→ **Directions for this task**:
The whole listing is to be set down again without alteration.

→ **Extracted material**:
[Start of Attachment]

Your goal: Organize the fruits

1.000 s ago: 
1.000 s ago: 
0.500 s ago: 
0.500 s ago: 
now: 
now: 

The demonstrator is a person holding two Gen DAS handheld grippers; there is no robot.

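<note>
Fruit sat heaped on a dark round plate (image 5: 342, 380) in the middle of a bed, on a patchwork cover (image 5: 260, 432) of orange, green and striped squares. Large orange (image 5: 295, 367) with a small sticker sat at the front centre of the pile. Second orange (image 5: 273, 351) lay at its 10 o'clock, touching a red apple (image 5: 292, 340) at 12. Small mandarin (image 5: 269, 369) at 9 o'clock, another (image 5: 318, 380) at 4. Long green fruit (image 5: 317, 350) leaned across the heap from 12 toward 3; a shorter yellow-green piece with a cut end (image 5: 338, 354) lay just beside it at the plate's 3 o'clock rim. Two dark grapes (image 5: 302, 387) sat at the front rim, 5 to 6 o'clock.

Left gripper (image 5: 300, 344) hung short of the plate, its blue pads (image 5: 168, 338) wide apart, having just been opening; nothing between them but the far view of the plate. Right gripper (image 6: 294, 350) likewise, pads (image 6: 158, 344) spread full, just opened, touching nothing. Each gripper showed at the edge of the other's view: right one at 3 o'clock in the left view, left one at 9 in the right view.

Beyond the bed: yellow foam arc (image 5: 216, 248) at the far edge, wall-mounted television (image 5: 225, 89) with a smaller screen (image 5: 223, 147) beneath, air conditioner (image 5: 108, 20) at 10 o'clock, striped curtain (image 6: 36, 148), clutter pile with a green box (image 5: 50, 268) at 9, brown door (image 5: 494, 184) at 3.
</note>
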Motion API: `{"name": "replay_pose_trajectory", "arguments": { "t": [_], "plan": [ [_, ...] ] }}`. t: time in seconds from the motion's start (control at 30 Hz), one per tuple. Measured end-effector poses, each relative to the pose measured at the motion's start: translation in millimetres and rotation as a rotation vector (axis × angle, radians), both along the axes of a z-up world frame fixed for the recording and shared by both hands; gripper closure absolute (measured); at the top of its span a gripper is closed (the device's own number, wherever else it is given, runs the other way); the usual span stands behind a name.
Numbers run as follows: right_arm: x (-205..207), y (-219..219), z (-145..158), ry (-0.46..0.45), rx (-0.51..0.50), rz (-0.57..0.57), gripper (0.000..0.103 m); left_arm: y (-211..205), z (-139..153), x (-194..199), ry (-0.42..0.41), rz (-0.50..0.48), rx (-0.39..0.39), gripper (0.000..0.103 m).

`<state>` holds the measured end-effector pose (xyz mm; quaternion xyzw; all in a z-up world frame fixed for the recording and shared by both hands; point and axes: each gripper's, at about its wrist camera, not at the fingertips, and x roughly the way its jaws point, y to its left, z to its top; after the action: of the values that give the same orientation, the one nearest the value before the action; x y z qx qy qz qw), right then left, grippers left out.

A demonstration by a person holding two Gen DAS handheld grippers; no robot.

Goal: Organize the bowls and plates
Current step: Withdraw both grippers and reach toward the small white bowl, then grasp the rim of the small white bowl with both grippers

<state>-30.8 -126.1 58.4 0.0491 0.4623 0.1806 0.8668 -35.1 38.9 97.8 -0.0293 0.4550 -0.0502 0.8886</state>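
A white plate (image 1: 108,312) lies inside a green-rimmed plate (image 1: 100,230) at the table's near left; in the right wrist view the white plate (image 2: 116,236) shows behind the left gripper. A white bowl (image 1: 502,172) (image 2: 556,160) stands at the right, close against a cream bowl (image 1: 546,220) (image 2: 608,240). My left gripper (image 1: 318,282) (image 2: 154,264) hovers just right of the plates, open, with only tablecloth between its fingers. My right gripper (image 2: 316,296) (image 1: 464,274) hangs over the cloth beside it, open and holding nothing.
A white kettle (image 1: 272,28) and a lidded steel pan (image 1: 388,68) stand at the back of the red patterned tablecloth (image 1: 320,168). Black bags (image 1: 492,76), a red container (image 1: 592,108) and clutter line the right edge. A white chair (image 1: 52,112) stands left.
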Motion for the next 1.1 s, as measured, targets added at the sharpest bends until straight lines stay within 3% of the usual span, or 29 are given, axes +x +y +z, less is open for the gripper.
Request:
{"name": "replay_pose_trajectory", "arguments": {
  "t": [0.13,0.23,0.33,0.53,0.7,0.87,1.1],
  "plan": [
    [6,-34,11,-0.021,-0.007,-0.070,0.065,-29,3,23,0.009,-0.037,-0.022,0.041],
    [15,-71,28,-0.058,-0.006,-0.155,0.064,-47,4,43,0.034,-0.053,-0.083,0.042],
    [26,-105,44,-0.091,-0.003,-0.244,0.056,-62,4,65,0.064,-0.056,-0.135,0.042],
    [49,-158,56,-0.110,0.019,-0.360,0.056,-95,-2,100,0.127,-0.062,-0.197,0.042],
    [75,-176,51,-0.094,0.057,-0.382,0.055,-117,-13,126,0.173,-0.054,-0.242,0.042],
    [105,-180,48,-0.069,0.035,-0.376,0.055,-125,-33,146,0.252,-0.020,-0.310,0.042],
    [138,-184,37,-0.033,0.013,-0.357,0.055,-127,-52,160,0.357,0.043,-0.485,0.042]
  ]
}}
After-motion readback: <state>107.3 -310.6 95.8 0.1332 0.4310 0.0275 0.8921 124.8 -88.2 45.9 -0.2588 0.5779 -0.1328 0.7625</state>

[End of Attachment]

→ **Answer to the exercise**:
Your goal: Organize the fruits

1.000 s ago: 
1.000 s ago: 
0.500 s ago: 
0.500 s ago: 
now: 
now: 

The demonstrator is a person holding two Gen DAS handheld grippers; there is no robot.

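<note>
Fruit sat heaped on a dark round plate (image 5: 342, 380) in the middle of a bed, on a patchwork cover (image 5: 260, 432) of orange, green and striped squares. Large orange (image 5: 295, 367) with a small sticker sat at the front centre of the pile. Second orange (image 5: 273, 351) lay at its 10 o'clock, touching a red apple (image 5: 292, 340) at 12. Small mandarin (image 5: 269, 369) at 9 o'clock, another (image 5: 318, 380) at 4. Long green fruit (image 5: 317, 350) leaned across the heap from 12 toward 3; a shorter yellow-green piece with a cut end (image 5: 338, 354) lay just beside it at the plate's 3 o'clock rim. Two dark grapes (image 5: 302, 387) sat at the front rim, 5 to 6 o'clock.

Left gripper (image 5: 300, 344) hung short of the plate, its blue pads (image 5: 168, 338) wide apart, having just been opening; nothing between them but the far view of the plate. Right gripper (image 6: 294, 350) likewise, pads (image 6: 158, 344) spread full, just opened, touching nothing. Each gripper showed at the edge of the other's view: right one at 3 o'clock in the left view, left one at 9 in the right view.

Beyond the bed: yellow foam arc (image 5: 216, 248) at the far edge, wall-mounted television (image 5: 225, 89) with a smaller screen (image 5: 223, 147) beneath, air conditioner (image 5: 108, 20) at 10 o'clock, striped curtain (image 6: 36, 148), clutter pile with a green box (image 5: 50, 268) at 9, brown door (image 5: 494, 184) at 3.
</note>
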Motion API: `{"name": "replay_pose_trajectory", "arguments": { "t": [_], "plan": [ [_, ...] ] }}`. t: time in seconds from the motion's start (control at 30 Hz), one per tuple. Measured end-effector poses, each relative to the pose measured at the motion's start: translation in millimetres and rotation as a rotation vector (axis × angle, radians), both along the axes of a z-up world frame fixed for the recording and shared by both hands; gripper closure absolute (measured); at the top of its span a gripper is closed (the device's own number, wherever else it is given, runs the other way); the usual span stands behind a name.
Numbers run as follows: right_arm: x (-205..207), y (-219..219), z (-145..158), ry (-0.46..0.45), rx (-0.51..0.50), rz (-0.57..0.57), gripper (0.000..0.103 m); left_arm: y (-211..205), z (-139..153), x (-194..199), ry (-0.42..0.41), rz (-0.50..0.48), rx (-0.39..0.39), gripper (0.000..0.103 m).

`<state>` holds the measured end-effector pose (xyz mm; quaternion xyzw; all in a z-up world frame fixed for the recording and shared by both hands; point and axes: each gripper's, at about its wrist camera, not at the fingertips, and x roughly the way its jaws point, y to its left, z to its top; after the action: of the values that give the same orientation, the one nearest the value before the action; x y z qx qy qz qw), right then left, grippers left out.

A demonstration by a person holding two Gen DAS handheld grippers; no robot.

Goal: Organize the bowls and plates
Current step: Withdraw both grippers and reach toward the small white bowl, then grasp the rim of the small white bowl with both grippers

<state>-30.8 -126.1 58.4 0.0491 0.4623 0.1806 0.8668 -35.1 38.9 97.8 -0.0293 0.4550 -0.0502 0.8886</state>
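A white plate (image 1: 108,312) lies inside a green-rimmed plate (image 1: 100,230) at the table's near left; in the right wrist view the white plate (image 2: 116,236) shows behind the left gripper. A white bowl (image 1: 502,172) (image 2: 556,160) stands at the right, close against a cream bowl (image 1: 546,220) (image 2: 608,240). My left gripper (image 1: 318,282) (image 2: 154,264) hovers just right of the plates, open, with only tablecloth between its fingers. My right gripper (image 2: 316,296) (image 1: 464,274) hangs over the cloth beside it, open and holding nothing.
A white kettle (image 1: 272,28) and a lidded steel pan (image 1: 388,68) stand at the back of the red patterned tablecloth (image 1: 320,168). Black bags (image 1: 492,76), a red container (image 1: 592,108) and clutter line the right edge. A white chair (image 1: 52,112) stands left.
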Motion for the next 1.1 s, as measured, targets added at the sharpest bends until straight lines stay within 3% of the usual span, or 29 are given, axes +x +y +z, less is open for the gripper.
Request:
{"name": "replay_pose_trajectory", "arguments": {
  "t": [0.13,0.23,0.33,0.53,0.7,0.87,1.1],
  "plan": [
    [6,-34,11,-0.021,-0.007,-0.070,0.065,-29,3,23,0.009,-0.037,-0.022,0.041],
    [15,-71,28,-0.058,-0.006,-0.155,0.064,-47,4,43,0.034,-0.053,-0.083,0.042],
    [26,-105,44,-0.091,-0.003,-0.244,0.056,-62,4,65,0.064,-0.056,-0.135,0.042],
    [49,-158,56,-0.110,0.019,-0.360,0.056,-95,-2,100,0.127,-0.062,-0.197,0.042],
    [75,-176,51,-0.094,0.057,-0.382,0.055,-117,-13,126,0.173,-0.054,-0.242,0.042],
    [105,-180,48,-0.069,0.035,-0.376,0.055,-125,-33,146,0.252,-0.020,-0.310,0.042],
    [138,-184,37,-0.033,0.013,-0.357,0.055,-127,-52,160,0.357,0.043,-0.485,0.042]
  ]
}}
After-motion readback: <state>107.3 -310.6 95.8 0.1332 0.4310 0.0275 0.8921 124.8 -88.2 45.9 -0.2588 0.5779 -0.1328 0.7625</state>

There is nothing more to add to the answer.